__INSTRUCTIONS TO FOLLOW__. Below are records; copy every line among them that contains the word "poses".

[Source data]
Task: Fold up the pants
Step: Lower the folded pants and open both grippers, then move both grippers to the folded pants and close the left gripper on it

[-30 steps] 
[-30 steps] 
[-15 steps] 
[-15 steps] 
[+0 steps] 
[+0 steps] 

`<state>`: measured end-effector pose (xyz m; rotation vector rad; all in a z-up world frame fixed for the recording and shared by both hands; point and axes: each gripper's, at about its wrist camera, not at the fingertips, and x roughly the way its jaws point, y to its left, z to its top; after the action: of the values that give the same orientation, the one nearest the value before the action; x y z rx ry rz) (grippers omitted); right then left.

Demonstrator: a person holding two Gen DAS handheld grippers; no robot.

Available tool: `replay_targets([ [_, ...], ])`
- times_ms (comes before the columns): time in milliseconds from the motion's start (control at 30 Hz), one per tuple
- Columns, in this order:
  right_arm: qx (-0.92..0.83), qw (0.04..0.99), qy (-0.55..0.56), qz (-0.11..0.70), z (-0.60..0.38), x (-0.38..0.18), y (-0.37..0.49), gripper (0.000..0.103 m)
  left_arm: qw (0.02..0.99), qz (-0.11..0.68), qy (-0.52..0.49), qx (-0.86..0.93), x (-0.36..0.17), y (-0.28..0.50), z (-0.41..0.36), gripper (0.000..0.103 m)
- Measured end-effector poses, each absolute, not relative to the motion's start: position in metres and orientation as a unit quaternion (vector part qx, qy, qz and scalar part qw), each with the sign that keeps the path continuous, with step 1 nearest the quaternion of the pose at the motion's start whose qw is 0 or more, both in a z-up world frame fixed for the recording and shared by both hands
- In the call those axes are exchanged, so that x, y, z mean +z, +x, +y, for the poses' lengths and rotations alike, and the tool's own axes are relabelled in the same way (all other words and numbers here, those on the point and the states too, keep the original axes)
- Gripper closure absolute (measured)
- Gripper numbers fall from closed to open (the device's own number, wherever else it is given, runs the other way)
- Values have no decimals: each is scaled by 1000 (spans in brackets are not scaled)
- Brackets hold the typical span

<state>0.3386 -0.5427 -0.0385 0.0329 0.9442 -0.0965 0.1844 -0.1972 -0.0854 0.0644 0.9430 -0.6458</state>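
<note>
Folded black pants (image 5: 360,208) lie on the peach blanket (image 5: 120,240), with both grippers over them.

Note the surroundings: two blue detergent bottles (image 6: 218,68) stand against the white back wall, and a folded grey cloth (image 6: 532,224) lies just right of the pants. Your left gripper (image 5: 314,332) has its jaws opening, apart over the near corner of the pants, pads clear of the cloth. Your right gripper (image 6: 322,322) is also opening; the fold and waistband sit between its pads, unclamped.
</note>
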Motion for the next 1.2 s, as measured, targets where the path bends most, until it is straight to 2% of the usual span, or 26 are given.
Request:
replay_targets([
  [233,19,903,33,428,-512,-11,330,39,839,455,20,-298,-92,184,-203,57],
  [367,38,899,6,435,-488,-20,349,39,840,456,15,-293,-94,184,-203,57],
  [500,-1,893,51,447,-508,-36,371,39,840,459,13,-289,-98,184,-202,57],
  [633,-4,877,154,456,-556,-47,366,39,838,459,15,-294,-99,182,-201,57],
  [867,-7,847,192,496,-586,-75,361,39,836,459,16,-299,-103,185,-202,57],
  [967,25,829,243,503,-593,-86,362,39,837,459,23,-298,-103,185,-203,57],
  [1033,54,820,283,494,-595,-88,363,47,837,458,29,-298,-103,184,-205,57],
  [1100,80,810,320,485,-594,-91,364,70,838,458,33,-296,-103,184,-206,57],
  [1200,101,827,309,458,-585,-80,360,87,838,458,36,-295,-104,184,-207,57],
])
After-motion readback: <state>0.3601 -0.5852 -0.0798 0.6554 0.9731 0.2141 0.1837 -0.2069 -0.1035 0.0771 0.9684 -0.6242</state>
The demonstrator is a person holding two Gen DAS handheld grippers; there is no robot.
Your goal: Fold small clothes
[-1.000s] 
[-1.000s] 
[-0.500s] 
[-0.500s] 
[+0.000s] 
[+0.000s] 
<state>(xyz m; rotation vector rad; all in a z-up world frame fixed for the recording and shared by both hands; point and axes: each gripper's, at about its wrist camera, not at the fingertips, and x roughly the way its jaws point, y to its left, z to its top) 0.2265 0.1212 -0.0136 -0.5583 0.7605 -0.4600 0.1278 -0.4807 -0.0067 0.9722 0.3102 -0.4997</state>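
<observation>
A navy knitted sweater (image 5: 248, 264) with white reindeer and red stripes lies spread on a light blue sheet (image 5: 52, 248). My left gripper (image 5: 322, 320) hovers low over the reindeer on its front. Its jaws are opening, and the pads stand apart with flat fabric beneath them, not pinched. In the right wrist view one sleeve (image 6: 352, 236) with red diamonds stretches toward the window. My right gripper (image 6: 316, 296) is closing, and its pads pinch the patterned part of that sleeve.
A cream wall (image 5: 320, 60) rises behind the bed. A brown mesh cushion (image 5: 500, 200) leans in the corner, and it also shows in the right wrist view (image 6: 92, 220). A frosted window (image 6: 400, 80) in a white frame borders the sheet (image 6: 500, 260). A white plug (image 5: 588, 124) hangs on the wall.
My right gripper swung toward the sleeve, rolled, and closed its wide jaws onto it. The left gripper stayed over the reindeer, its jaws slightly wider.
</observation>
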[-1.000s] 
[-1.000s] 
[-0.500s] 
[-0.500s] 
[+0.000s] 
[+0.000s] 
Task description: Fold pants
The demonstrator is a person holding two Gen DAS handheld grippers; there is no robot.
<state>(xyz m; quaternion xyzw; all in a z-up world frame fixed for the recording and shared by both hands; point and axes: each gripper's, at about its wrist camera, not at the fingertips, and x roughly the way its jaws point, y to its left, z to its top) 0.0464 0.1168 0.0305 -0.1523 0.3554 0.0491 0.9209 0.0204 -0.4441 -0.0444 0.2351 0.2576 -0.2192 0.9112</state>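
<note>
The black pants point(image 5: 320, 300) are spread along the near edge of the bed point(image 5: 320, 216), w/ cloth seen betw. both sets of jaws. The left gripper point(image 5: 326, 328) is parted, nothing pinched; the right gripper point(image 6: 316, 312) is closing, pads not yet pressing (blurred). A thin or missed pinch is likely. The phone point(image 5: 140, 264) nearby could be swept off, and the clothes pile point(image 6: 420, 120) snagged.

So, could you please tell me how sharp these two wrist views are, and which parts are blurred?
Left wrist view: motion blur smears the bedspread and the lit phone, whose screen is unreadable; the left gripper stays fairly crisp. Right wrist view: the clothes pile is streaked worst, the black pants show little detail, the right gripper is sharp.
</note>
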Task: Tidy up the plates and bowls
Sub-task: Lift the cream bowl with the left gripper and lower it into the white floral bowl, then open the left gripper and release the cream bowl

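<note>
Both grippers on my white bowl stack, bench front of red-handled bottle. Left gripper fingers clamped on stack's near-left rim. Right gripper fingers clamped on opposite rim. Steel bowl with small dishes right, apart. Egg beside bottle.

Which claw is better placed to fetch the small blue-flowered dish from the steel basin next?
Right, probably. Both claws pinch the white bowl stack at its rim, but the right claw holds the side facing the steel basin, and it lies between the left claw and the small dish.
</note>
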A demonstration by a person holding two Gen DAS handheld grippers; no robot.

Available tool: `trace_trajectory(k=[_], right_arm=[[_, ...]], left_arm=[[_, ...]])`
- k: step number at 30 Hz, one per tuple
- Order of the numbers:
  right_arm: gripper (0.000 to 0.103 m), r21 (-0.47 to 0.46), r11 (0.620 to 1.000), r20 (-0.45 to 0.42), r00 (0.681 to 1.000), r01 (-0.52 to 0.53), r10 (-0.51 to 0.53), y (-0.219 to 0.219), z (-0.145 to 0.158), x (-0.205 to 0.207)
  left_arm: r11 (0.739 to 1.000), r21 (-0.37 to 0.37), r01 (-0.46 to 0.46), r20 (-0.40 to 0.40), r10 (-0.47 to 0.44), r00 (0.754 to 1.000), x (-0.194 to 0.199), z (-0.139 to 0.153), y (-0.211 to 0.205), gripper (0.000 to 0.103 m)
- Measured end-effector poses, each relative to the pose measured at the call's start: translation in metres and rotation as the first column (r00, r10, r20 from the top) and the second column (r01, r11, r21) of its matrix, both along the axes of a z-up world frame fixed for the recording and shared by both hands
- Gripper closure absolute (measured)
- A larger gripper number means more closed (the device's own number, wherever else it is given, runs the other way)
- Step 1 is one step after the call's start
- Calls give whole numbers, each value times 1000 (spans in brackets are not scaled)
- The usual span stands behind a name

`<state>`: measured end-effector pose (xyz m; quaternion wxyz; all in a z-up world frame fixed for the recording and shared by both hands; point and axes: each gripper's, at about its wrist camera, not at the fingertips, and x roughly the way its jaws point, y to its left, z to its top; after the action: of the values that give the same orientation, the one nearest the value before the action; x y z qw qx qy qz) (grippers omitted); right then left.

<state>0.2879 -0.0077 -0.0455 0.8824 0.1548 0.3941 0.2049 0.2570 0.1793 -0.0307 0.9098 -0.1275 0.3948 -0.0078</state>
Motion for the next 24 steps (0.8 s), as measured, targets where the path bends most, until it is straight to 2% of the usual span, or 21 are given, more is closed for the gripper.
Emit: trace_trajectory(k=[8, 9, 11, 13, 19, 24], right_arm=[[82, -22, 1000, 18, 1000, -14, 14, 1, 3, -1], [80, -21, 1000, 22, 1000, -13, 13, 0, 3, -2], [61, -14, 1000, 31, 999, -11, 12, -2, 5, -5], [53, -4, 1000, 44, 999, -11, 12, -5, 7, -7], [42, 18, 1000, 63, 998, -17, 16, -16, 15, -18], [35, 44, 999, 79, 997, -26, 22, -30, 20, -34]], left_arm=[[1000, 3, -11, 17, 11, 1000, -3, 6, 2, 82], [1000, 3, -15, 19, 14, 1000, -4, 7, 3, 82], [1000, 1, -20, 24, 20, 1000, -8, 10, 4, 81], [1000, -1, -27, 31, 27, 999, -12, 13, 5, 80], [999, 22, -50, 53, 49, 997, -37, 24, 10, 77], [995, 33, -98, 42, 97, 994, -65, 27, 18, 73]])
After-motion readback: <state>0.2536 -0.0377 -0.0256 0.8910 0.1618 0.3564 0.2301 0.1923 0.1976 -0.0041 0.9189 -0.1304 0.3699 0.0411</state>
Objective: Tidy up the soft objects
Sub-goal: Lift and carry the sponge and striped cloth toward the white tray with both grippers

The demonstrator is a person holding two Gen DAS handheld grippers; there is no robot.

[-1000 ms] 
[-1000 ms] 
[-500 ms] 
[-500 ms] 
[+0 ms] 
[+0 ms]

__ANSWER TO THIS TASK__.
- Measured end-effector poses, each absolute, not relative to the motion's start: position in metres and orientation as a unit quaternion (vector part qx, qy, qz and scalar part qw), each with the sign that keeps the path continuous, with step 1 nearest the quaternion of the pose at the motion's start whose qw is 0 or more, both in a z-up world frame fixed for the recording and shared by both hands
- In the call those axes are exchanged, so that x, y, z mean +z, +x, +y, for the poses' lengths and rotations alike, and the tool's own axes are relabelled in the same way (all other words and numbers here, those on the point and the states too, keep the original axes)
- Measured end-effector poses, each relative to the pose measured at the call's start: translation in metres and rotation as the first column (r00, r10, r20 from the top) and the second column (r01, r11, r21) of its matrix, both along the axes of a z-up world frame fixed for the recording and shared by both hands

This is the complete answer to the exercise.